Staking is a real yield on assets you would hold anyway; restaking stacks extra, correlated risk for extra yield. The yield is always the price of a risk.
Staking earns yield for helping secure a proof-of-stake network; restaking reuses that staked capital to secure additional services for extra yield - and extra risk. The yield is real, but it is never free: it carries slashing, lock-up, and smart-contract risk, and restaking layers correlated risk on top.
The governing principle: the yield is the price of a risk, paid to you in advance.
Native staking pays you for locking tokens to help secure a network, and on a major Layer-1 that is a reasonable yield on an asset you already believe in. Liquid staking tokens let you stay liquid while staking, at the cost of added smart-contract and peg risk.
Restaking goes further, reusing staked capital to secure extra services for extra reward - which also means extra, correlated slashing and smart-contract exposure. The yield rises because the risk does.
| Segment | Risk profile |
|---|---|
| Native staking of a major L1 | Lowest added risk; slashing and lock-up apply |
| Liquid staking via a blue-chip LST | Moderate; smart-contract and peg risk |
| Restaking | Higher; correlated, compounding risk |
| Exotic restaking yields | Highest; stacked smart-contract exposure |
| Point | Why it matters |
|---|---|
| Staking yield is real | A genuine reward for securing the network. |
| It is not free | Slashing, lock-ups, and smart-contract risk apply. |
| LSTs add risk | Liquidity comes with peg and contract exposure. |
| Restaking compounds risk | Extra yield, extra correlated exposure. |
| Yield prices risk | The highest yield is the highest risk. |
Staking is one of the more reasonable ways to earn in crypto, with one important condition: you are staking an asset you would hold anyway.
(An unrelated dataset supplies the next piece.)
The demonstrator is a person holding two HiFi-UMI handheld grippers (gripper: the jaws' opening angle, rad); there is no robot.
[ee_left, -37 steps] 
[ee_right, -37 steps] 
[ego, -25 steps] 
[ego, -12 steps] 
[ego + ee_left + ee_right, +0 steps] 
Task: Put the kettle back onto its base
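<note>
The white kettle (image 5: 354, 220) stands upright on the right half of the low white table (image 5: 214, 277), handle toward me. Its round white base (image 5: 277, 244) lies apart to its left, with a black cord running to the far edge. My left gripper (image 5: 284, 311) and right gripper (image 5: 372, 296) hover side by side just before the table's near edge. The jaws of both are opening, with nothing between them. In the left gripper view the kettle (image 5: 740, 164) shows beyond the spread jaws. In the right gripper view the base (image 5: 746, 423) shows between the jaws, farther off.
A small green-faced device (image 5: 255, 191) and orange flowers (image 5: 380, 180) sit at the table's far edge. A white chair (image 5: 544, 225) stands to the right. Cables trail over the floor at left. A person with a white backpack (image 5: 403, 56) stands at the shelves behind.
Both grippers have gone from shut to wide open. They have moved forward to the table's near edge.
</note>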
Native staking on a major Layer-1 is a real yield for a real service - securing the network - and the main risks, slashing and lock-up, are knowable.
Restaking is where the discipline matters. Reusing staked capital to secure additional services pays more because it risks more, and the exposures are correlated - a bad event can hit several layers at once. The yield went up because the risk did, every time.
My take: stake assets you already believe in, understand slashing and unbonding, vet any liquid staking token carefully, and treat each additional restaking layer as an additional, correlated way to lose principal.
The scanner frames staking and restaking yields against their real risks - slashing, peg, and smart-contract exposure - and the Vault tracks the underlying assets over time.
Staking is a legitimate way to earn yield on a proof-of-stake asset you would hold anyway, with native staking on a major Layer-1 carrying the lowest added risk. It is not free money, though - slashing, lock-ups, and (for liquid staking and restaking) smart-contract risk apply, and higher yields reflect higher risk.
Staking locks tokens to help secure a single proof-of-stake network in exchange for rewards, while restaking reuses that staked capital to secure additional services for extra yield. Restaking adds extra, correlated slashing and smart-contract risk, so the higher reward comes with meaningfully higher risk.
Slashing is a penalty in proof-of-stake networks where part of a validator’s staked tokens is forfeited for faults such as downtime or misbehavior. It means staking can put principal at risk, not just rewards, which is why understanding a network’s slashing conditions is important before staking.
Liquid staking tokens (LSTs) let you stay liquid while staking, but they add smart-contract risk and can trade below their peg under stress. Blue-chip LSTs with strong backing and track records are lower risk, but they are not risk-free, and their peg and contract security should be assessed.
That depends on whether the extra yield compensates for the extra, correlated risk - restaking stacks additional slashing and smart-contract exposure, so a single adverse event can hit multiple layers. It can be reasonable for those who understand and size the risk, but chasing the highest restaking yield blindly is dangerous.